Когда наконец показались вдали стены Ладора, Владигор не мог сдержать радостных восклицаний:
– Вот столица моих предков, советники! Когдато мне пришлось уйти отсюда, но вот я вернулся и теперь отомщу врагам так, что народные сказители целые столетия будут переносить из города в город, из деревни в деревню песни и былины о моей жестокой мести.
Потом, уже более спокойно, он обратился к Красу, Бадяге и Мухе с вопросом:
– Ну, так с чего же начнем осаду? Не лучше ли сразу повести подкоп под стену, чтобы заложить под городницу десять бочек с порохом?
– Да, так и нужно сделать. Способ проверенный, – согласился Крас. – К тому же ты, как правитель этого города, захочешь сохранить его постройки и не станешь бросать кувшины с зельем за стены. Уж лучше пожертвовать стеной, чем всем Ладором.
Но Красу возразил Муха:
– Боюсь, что борейцы не подпустят нас к стенам и сделают все возможное, чтобы твоя затея провалилась.
– Почему же это? Полагаешь, весть о действии пороха под Пустенем уже достигла вождей-борейцев? – спросил Крас.
– Уверен в этом! Разве вы не знаете, что Путислава, не простившая Владигору смерти мужа, бежала в Ладор? Сама княжна Любава отпустила ее.

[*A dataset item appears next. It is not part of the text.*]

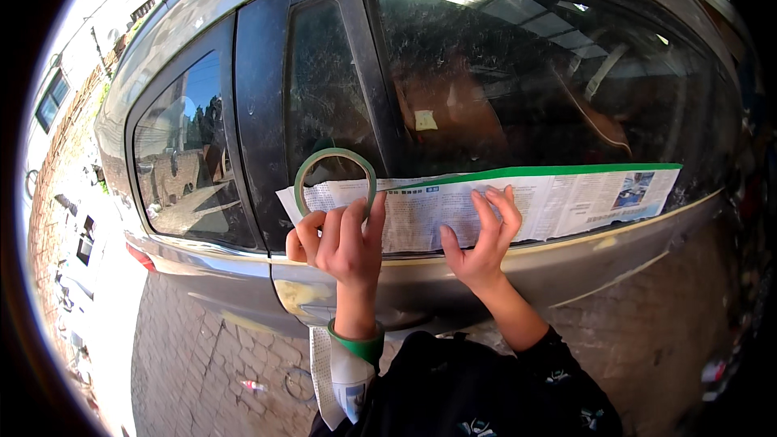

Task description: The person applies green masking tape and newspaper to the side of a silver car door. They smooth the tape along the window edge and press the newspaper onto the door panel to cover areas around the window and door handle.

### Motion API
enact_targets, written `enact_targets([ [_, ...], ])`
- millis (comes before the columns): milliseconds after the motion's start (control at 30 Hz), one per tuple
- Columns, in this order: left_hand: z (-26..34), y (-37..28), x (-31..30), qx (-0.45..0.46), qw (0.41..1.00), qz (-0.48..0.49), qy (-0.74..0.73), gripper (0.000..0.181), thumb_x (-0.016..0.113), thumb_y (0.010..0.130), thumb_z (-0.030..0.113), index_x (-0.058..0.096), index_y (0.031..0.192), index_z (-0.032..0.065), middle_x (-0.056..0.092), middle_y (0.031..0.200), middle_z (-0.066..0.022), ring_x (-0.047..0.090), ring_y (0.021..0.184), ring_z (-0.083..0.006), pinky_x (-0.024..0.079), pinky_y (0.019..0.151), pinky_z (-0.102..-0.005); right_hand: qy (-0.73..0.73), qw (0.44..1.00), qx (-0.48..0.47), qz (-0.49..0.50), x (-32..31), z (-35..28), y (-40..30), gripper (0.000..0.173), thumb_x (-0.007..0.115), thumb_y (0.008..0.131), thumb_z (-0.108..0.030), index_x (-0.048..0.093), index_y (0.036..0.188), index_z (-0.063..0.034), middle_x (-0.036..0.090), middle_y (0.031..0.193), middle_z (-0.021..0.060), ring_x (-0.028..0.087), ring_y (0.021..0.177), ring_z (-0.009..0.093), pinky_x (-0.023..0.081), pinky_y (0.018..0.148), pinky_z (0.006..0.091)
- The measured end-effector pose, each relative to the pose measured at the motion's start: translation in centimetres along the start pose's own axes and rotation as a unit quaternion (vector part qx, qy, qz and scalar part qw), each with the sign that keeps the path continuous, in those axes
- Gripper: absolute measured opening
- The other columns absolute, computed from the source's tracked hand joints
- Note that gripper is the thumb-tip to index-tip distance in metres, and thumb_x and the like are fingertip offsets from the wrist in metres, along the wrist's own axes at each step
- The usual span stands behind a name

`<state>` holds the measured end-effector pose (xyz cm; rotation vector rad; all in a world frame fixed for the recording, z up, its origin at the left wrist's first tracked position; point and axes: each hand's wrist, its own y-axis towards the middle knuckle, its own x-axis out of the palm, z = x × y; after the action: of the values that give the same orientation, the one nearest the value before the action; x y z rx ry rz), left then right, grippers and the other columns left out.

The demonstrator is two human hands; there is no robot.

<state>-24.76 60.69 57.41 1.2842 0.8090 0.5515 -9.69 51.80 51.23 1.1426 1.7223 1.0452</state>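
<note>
My left hand (347, 240) holds a roll of green masking tape (335, 150) upright against the lower car window. A strip of green tape (583, 170) runs from the roll's side to the right, along the top edge of a newspaper sheet (534, 206) lying over the bottom of the window glass. Toward the left the strip slants onto the paper. My right hand (485, 230) has its fingers spread on the newspaper and holds nothing. A second green tape roll (358, 346) sits round my left wrist, with more newspaper (340, 376) hanging beside it.
The car's rear side window (188, 158) is at the left, beyond a black door pillar (261, 115). Below the window, the door panel (419, 285) bears yellowish patches. Brick paving (200, 364) lies beneath, with a small bottle (254, 385) and a thin ring (299, 383) on it.
</note>
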Motion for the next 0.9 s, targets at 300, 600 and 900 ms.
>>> enact_targets([
  [300, 0.4, 0.2, 0.2, -0.033, 0.999, -0.017, -0.004, 0.022, 0.088, 0.071, 0.026, 0.068, 0.07, 0.0161, 0.059, 0.063, 0.0071, 0.051, 0.072, -0.0174, 0.031, 0.079, -0.0351, -0.119, 0.982, 0.014, -0.146, 1.4, -1.0, 0.3, 0.083, 0.061, 0.093, -0.046, 0.032, 0.152, 0.0054, 0.03, 0.158, 0.0243, 0.026, 0.148, 0.044, 0.019, 0.116, 0.0571],
  [600, -2.3, 0.8, -1.1, 0.067, 0.996, -0.04, -0.03, 0.035, 0.089, 0.066, 0.037, 0.061, 0.066, 0.0166, 0.053, 0.06, 0.0058, 0.055, 0.067, -0.0139, 0.032, 0.079, -0.0321, -0.108, 0.978, -0.007, -0.18, 3.8, -4.0, 0.8, 0.087, 0.061, 0.093, -0.047, 0.029, 0.153, 0.0069, 0.028, 0.159, 0.0263, 0.026, 0.148, 0.044, 0.019, 0.118, 0.055],
  [900, -11.2, 1.7, -2.8, 0.124, 0.991, -0.033, -0.024, 0.034, 0.086, 0.07, 0.038, 0.058, 0.072, 0.017, 0.052, 0.065, 0.0059, 0.057, 0.071, -0.0119, 0.032, 0.077, -0.0286, -0.154, 0.973, -0.022, -0.172, 4.4, -4.3, 0.6, 0.091, 0.055, 0.095, -0.055, 0.021, 0.155, 0.0056, 0.021, 0.161, 0.0278, 0.019, 0.149, 0.046, 0.016, 0.118, 0.0585],
])
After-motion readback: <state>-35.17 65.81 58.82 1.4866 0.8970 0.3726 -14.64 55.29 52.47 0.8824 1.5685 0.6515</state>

Возмущение Владигора было безграничным. Он схватил своего советника за шиворот и закричал, не обращая внимания на то, что рядом стояли простые воины и улыбались, глядя на то, как их князь наказывает своего советника:
– Смерд поганый! И ты смеешь обвинять мою сестру в предательстве?
– Да ты, ван, сам у нее спроси, – пожал плечами Муха. – А что до Путиславы, то, покуда двигались мы к Ладору, говорили мне крестьяне в деревнях, что видели они бабу на коне, в платье точь-в-точь как у Путиславы. Да и куда ей было ехать, как не в Ладор, к врагам твоим, чтобы у них пристанище найти. Уверен, что рассказала она им про зелье, про то, как действует оно, а поэтому если б был я на месте вождей борейских, то к стенам бы врагов с таким сильным средством ни за что бы не подпустил – в поле бы их встретил!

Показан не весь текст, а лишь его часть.